The data: Begin
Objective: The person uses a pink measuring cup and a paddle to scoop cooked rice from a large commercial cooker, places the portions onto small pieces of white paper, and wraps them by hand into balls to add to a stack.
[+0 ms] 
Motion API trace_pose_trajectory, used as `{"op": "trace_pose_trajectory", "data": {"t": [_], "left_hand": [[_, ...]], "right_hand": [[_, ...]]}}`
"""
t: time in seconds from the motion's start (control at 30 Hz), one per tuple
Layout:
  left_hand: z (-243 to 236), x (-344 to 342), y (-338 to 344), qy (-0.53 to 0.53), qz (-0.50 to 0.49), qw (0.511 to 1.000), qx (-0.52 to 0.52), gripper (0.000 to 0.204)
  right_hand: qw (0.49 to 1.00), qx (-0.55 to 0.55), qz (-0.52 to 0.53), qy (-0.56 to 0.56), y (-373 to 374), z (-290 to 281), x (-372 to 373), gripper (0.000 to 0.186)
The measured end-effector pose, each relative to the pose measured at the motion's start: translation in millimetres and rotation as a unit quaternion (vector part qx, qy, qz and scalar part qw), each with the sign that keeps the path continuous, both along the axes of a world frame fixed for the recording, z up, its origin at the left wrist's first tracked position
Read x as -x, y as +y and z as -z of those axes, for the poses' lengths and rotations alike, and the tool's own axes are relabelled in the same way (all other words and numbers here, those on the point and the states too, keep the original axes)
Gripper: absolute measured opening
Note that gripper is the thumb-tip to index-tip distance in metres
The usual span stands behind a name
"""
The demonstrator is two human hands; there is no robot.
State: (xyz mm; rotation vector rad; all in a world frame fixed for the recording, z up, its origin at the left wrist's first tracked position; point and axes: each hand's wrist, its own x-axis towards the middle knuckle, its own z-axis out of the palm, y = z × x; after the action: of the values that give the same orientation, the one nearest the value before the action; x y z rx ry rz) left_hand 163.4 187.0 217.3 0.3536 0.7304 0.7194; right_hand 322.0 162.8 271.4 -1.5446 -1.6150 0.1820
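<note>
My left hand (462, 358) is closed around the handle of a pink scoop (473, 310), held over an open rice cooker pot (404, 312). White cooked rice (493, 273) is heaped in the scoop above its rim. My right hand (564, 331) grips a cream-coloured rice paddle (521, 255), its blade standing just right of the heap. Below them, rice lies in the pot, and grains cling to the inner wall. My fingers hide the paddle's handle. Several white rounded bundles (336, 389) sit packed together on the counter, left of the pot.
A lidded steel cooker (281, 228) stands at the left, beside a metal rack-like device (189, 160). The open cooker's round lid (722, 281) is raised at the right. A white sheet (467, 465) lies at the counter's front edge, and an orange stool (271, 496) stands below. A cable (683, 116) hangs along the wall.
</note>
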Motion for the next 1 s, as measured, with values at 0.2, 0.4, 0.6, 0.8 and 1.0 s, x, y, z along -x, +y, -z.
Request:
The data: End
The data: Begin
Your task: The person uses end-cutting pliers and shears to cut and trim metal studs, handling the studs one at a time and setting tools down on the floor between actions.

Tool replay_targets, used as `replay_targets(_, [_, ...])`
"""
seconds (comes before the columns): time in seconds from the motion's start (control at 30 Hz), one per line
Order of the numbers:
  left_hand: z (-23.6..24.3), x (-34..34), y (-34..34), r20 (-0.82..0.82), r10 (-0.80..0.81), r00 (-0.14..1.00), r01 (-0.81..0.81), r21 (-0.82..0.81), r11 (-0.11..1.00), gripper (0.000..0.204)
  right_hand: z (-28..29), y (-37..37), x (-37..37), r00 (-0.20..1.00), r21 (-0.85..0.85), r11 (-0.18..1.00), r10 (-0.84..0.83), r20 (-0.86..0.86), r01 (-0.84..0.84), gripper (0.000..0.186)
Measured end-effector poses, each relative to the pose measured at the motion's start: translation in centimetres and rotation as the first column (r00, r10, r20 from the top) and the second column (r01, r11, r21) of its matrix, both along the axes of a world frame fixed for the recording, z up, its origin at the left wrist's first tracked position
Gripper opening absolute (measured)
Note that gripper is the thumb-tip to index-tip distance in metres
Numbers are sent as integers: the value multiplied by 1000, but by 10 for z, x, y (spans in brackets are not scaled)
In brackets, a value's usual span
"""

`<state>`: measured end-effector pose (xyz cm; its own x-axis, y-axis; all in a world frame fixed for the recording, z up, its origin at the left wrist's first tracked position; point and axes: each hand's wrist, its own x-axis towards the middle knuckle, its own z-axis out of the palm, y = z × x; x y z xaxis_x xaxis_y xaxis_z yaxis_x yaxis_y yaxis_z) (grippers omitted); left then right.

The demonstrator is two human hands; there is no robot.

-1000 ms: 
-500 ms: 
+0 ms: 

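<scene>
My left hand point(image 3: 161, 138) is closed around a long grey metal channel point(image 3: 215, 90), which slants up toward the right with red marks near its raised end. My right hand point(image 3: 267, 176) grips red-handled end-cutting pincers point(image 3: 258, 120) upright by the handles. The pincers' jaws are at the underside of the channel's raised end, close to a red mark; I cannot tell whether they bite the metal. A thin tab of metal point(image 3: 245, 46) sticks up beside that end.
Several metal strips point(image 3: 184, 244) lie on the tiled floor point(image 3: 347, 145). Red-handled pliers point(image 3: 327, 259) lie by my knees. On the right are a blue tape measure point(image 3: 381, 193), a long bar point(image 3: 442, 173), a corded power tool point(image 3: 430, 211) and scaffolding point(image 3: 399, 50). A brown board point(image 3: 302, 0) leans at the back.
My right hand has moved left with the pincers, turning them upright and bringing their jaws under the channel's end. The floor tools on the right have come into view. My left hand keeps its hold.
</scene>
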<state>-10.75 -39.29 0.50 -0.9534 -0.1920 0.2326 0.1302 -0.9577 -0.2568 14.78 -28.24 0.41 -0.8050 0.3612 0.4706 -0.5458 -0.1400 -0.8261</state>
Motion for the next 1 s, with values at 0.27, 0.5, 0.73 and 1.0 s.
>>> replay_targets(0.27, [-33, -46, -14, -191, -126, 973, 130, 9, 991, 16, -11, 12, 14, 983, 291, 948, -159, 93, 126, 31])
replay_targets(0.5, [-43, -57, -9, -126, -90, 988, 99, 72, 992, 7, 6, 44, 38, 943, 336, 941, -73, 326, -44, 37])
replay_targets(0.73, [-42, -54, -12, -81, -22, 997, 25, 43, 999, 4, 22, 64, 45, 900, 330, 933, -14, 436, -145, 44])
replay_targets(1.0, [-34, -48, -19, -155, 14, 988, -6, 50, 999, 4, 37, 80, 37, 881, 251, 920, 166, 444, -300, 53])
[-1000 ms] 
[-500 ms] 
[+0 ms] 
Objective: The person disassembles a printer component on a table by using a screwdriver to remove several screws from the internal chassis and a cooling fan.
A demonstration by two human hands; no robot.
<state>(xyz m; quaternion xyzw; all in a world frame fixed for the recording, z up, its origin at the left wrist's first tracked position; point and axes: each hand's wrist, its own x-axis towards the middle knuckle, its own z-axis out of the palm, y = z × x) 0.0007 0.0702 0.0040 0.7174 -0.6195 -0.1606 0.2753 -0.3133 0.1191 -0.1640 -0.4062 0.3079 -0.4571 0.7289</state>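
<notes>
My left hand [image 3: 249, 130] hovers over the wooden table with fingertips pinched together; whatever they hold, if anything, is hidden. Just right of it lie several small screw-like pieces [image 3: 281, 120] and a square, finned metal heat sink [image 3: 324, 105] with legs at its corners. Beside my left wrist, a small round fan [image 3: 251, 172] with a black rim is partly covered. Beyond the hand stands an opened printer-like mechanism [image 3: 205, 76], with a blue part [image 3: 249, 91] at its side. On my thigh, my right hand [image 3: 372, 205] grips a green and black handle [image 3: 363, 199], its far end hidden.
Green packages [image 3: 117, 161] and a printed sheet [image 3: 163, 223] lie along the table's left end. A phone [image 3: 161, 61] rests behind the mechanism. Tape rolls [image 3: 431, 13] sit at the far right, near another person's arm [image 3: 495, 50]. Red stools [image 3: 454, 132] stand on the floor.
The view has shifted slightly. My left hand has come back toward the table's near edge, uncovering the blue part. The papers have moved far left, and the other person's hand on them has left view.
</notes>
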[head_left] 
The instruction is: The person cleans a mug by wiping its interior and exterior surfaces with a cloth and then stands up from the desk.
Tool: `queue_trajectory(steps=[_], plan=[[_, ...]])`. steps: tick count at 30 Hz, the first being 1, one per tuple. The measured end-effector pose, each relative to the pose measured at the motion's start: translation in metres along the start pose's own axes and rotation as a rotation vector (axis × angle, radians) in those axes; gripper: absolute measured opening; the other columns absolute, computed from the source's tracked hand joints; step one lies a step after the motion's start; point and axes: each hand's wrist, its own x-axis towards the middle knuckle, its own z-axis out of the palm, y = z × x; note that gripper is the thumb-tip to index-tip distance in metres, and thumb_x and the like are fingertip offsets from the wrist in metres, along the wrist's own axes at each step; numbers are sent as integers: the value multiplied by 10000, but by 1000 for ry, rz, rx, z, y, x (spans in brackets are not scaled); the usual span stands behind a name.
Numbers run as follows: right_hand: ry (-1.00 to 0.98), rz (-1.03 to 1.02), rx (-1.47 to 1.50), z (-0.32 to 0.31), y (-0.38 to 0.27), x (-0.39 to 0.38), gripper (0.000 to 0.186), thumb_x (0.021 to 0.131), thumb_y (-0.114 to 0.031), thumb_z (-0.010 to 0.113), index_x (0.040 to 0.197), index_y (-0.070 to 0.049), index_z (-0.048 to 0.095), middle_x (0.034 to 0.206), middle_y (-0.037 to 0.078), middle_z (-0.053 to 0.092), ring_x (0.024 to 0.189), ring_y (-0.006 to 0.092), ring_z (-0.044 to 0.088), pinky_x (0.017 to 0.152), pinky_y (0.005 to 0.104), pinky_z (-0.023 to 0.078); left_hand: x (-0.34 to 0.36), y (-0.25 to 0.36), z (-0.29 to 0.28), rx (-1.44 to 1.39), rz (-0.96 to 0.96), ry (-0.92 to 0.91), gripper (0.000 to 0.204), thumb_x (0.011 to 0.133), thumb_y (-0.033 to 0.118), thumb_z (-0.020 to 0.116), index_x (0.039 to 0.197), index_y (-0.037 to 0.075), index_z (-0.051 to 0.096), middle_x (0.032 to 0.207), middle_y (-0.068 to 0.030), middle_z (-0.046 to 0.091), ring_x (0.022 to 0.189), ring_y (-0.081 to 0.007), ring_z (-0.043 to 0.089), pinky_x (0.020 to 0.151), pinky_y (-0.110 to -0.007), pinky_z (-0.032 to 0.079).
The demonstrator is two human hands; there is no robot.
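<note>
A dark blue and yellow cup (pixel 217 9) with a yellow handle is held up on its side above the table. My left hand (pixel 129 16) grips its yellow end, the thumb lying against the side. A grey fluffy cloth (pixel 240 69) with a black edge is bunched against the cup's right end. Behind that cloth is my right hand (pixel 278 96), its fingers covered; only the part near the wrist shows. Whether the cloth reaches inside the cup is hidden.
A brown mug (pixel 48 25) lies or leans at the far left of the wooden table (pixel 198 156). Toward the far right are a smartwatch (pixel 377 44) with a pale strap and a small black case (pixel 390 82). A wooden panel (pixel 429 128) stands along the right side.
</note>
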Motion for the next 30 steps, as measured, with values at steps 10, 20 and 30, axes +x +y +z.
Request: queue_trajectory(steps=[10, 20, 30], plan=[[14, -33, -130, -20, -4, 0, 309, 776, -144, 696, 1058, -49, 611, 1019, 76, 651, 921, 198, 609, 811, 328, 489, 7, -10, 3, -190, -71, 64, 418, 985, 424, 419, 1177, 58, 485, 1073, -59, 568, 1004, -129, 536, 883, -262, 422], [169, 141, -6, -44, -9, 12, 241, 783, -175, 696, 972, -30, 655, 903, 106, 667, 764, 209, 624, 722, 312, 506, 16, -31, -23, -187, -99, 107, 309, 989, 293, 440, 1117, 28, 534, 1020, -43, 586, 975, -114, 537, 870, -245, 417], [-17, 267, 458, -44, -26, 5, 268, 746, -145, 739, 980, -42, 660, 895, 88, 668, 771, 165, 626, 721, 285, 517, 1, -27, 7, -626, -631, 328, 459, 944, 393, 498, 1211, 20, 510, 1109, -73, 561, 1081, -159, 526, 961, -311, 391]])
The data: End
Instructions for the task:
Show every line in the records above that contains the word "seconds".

Answer area:
t: time in seconds from the motion's start (control at 30 Hz), one per tuple
seconds (comes before the columns): time in seconds from the motion's start (control at 30 Hz), one per line

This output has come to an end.